In another preferred example, above-mentioned steps 2) testing result described in (7) is qualitative or quantitative result.
In another preferred example, the method for the amplified production of the detection RNA includes molecular beacon, puts down in step 2) (7)
Plate hybridization-signal amplification or the detection of nucleic acid colloidal gold.
In another preferred example, the method for the amplified production of the detection RNA is tablet hybridization-signal in step 2) (7)

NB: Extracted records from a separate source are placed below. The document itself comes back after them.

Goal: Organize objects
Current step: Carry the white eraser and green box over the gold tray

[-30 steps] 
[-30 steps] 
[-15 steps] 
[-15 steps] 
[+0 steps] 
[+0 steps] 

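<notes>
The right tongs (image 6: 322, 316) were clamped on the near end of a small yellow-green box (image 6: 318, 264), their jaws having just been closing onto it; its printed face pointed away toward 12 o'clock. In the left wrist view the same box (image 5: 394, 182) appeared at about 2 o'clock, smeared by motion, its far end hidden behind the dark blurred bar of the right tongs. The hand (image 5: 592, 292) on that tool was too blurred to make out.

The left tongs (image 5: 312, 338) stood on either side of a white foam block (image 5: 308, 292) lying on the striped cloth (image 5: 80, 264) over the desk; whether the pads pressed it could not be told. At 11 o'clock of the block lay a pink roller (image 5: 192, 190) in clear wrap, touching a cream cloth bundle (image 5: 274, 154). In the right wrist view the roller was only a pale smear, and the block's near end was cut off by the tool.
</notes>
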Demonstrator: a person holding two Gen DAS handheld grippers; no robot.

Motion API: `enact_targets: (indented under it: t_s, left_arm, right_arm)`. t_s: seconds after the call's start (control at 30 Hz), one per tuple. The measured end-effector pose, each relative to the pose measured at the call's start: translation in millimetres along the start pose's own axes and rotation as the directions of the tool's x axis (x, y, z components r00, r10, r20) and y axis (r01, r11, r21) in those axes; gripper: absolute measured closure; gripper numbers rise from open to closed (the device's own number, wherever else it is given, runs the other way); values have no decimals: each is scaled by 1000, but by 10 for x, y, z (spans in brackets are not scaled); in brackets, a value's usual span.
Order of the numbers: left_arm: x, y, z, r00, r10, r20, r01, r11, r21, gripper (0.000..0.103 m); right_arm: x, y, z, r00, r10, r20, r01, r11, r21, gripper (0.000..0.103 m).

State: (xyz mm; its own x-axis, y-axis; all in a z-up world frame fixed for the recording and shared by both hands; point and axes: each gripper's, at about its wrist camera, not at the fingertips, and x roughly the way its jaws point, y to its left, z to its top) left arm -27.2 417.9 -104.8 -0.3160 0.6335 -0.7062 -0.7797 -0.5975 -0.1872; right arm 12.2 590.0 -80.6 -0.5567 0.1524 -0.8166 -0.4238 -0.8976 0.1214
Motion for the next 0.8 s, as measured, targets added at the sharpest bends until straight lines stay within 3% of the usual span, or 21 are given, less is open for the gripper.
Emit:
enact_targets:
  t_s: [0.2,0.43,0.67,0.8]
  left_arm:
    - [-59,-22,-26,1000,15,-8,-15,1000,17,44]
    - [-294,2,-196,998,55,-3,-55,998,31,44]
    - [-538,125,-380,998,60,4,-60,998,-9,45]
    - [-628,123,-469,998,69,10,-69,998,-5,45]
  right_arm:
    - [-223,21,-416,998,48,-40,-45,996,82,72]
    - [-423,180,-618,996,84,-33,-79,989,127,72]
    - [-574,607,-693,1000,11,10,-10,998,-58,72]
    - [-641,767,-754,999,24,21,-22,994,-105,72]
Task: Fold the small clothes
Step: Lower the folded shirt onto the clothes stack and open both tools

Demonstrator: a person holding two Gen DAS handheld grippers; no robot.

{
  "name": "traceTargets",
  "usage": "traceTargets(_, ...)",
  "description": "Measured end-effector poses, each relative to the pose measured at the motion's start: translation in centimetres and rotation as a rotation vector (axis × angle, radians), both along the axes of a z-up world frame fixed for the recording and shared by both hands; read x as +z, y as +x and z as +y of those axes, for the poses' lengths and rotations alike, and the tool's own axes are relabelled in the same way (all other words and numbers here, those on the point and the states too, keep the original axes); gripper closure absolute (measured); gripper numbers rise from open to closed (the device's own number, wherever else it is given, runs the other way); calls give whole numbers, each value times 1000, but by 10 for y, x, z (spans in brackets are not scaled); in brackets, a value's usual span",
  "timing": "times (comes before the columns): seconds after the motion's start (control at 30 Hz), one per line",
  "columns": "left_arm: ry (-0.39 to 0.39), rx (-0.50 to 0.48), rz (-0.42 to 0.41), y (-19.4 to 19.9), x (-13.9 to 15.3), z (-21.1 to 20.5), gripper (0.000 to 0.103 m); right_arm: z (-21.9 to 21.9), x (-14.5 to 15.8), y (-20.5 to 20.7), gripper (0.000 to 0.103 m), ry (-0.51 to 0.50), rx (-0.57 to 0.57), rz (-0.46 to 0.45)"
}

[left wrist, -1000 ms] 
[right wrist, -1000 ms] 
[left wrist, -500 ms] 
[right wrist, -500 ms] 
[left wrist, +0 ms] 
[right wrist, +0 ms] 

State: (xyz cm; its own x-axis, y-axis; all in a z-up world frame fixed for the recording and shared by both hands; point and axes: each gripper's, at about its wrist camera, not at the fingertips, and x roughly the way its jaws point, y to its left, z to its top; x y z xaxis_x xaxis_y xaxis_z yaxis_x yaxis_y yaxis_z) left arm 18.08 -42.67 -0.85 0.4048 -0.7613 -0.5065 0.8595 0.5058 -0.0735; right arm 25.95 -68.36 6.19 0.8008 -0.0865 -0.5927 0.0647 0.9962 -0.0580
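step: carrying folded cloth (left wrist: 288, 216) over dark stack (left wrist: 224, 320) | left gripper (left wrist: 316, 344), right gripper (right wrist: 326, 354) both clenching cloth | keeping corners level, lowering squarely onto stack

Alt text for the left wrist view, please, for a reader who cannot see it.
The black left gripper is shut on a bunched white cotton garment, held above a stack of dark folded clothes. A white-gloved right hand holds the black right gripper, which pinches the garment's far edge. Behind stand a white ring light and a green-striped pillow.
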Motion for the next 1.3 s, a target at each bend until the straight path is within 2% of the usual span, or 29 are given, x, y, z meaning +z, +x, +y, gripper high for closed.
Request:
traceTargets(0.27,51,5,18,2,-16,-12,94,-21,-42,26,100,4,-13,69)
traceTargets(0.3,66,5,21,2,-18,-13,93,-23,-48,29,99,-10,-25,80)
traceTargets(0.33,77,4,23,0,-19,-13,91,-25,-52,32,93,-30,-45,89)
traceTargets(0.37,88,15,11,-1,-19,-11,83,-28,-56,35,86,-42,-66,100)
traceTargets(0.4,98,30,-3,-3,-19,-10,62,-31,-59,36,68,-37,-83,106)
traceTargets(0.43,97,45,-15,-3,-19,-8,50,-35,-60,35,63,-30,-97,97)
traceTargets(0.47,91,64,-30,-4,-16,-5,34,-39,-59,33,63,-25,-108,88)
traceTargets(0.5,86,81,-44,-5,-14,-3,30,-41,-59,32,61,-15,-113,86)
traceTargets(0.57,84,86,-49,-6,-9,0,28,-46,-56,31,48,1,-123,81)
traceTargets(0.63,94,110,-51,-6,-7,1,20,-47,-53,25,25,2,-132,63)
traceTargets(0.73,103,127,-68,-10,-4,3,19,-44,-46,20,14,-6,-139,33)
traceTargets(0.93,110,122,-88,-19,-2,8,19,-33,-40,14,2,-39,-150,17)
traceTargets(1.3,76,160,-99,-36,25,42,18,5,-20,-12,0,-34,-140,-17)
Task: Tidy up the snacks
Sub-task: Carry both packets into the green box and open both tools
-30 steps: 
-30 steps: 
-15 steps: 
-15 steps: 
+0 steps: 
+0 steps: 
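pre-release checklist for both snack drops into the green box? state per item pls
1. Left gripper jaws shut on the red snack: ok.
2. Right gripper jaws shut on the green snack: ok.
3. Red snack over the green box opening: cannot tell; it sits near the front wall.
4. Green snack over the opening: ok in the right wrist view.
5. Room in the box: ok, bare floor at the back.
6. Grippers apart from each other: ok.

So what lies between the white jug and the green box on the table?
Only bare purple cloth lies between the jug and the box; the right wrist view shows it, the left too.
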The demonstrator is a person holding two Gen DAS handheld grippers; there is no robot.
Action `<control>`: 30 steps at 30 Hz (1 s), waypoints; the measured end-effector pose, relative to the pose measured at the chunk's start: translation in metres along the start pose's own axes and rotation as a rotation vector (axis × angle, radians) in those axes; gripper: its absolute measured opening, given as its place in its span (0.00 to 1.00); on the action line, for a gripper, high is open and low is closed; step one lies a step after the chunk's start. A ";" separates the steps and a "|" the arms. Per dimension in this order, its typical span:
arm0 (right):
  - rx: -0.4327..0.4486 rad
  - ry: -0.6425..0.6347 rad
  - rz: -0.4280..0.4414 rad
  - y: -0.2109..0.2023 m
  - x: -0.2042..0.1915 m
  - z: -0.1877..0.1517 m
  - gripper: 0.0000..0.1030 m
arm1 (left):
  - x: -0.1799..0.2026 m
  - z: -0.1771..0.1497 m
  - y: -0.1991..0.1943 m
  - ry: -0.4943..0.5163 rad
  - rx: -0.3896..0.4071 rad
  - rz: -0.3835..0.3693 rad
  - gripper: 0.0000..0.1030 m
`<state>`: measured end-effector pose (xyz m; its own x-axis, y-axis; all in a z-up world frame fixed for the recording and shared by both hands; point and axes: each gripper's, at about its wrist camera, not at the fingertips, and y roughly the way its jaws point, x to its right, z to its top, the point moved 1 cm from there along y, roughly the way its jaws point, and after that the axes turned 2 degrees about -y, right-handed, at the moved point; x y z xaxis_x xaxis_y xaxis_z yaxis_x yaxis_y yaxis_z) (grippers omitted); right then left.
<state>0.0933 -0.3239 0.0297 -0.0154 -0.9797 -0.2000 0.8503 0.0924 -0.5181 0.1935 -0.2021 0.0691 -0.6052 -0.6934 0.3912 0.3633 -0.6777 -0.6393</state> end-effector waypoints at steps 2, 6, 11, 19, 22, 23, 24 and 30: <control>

Amplification detection specially designs capture probe according to sequence label (such as ZC3), which can be with ZC3 complementary pairing knots
Close, so the RNA molecule of amplification can be fixed in microwell plate or other solid phase carriers on;(such as further according to sequence label
ZC1, ZC2) detection probe is designed, which can combine with ZC1 and ZC2 base pair complementarities, and detection probe can be marked
Biotin in note, and then by biotin labeling to the RNA molecule amplified, Streptavidin-HRP enzymes can be subsequently added successively
(Strep-HRP), chemiluminescent substrate detects the presence or absence of amplified production or quantity, in turn eventually by chemiluminescent method
Judge the detection situation of large biological molecule to be checked.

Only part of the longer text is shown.